**Task objective**
Check each line of the entries for "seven" and report the ones that have it.

**Material shown**
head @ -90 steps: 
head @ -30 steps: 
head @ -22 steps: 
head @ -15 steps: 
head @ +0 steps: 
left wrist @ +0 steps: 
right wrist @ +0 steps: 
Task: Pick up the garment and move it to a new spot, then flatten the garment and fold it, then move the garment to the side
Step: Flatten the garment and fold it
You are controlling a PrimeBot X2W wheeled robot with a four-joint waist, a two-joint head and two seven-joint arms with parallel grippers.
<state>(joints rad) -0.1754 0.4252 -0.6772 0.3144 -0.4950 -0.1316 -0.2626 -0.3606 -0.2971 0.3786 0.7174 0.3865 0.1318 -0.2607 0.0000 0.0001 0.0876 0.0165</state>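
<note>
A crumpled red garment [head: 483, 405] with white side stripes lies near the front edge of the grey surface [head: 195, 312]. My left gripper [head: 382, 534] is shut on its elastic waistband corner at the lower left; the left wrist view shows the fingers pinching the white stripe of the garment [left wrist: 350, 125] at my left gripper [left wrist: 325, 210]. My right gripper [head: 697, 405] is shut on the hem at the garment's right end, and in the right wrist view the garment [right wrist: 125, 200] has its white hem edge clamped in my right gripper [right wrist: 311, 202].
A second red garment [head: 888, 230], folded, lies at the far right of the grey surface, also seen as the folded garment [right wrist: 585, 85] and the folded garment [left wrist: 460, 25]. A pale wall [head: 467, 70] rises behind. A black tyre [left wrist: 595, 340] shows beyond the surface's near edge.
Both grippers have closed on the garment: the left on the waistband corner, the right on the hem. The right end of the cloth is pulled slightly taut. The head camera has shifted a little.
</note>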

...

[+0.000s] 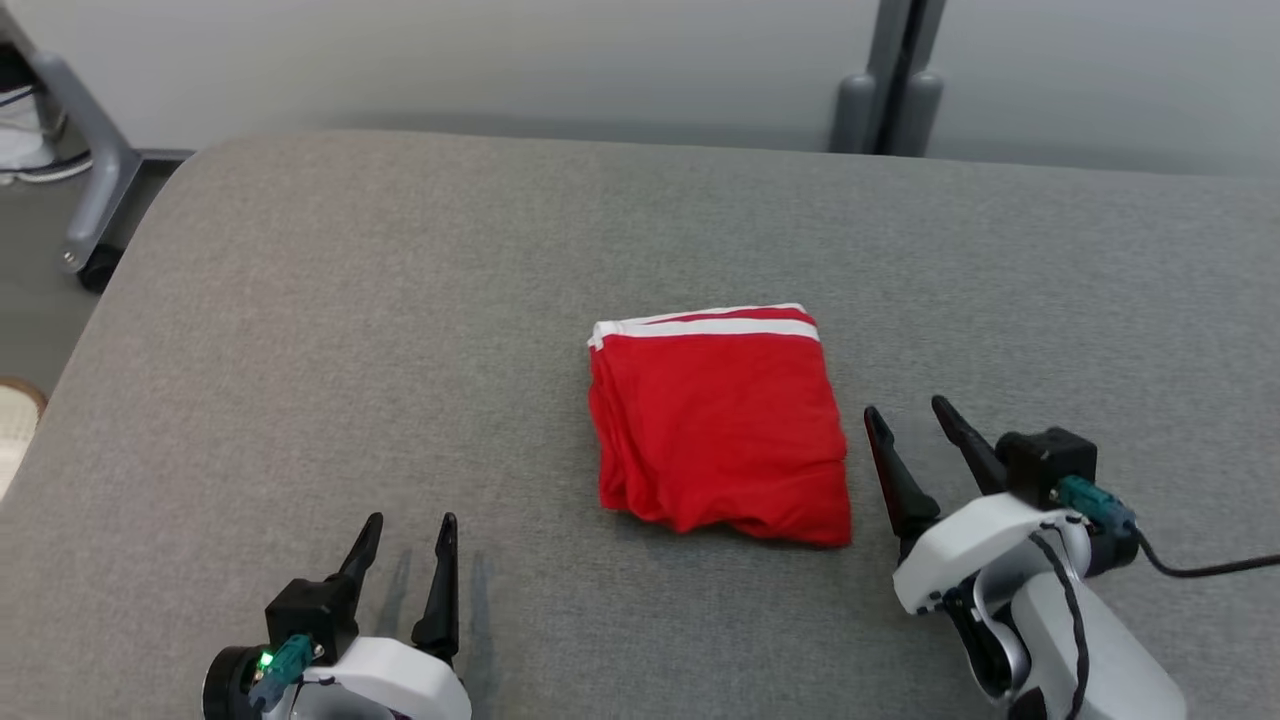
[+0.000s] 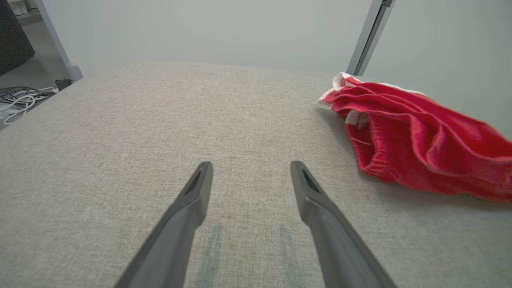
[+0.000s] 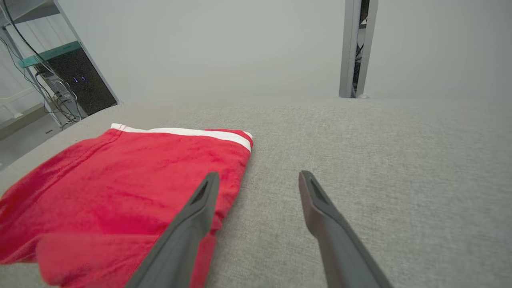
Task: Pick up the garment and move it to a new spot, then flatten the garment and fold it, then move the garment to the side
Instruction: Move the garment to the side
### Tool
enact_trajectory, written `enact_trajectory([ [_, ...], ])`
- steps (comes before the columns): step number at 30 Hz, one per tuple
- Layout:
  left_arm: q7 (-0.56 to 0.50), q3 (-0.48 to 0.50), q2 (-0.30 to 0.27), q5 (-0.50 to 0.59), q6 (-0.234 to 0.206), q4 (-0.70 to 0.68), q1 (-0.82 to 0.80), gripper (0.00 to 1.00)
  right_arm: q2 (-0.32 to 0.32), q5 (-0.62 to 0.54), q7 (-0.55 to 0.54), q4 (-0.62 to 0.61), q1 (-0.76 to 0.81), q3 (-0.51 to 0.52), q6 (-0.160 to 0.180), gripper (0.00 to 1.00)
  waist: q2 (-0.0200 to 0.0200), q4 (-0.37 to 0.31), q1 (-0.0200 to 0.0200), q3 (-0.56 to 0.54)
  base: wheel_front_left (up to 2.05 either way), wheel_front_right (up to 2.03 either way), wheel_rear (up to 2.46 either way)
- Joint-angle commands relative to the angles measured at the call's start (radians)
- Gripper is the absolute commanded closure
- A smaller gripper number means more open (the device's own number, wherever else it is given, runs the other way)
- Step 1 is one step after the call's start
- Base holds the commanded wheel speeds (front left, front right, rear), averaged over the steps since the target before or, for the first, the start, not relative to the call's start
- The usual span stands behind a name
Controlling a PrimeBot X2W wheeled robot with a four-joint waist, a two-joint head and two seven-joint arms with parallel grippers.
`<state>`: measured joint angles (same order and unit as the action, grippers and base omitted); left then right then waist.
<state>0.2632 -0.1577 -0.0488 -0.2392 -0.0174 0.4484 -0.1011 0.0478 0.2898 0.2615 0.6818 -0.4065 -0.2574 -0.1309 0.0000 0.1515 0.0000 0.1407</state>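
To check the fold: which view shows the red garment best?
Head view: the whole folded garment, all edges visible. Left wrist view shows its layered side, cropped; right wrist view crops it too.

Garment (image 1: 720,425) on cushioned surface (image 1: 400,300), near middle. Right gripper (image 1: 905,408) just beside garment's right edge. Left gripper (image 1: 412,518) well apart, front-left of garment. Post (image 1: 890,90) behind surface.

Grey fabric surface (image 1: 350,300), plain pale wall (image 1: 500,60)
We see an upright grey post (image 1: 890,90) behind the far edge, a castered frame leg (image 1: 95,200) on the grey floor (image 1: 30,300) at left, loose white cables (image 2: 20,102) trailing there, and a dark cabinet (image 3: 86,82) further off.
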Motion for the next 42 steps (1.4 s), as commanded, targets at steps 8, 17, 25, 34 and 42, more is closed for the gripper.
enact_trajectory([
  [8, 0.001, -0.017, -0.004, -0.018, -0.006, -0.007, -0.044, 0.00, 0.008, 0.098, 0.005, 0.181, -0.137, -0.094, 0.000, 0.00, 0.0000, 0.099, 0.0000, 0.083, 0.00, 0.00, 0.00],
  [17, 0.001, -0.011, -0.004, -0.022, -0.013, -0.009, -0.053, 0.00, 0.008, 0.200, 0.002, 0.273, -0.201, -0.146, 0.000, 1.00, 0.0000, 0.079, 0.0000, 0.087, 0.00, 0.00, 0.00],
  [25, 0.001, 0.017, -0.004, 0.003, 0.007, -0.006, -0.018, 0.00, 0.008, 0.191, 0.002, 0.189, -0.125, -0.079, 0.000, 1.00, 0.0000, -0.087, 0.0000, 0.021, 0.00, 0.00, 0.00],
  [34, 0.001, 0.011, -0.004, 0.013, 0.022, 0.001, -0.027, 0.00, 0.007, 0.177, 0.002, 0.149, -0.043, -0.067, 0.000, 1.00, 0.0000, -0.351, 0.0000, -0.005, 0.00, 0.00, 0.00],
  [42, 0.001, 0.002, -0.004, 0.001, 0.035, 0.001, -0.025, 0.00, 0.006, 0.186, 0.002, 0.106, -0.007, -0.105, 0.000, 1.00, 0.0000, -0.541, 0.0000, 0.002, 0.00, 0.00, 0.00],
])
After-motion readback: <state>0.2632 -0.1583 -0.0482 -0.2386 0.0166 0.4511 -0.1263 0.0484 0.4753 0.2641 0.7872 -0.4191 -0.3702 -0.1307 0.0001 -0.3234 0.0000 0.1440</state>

**Answer below**
You are controlling a PrimeBot X2W wheeled robot with a four-joint waist, a two-joint head and two seven-joint arms with parallel grippers.
Controlling a PrimeBot X2W wheeled robot with a four-joint waist, a two-joint head and two seven-joint arms with parallel grippers.

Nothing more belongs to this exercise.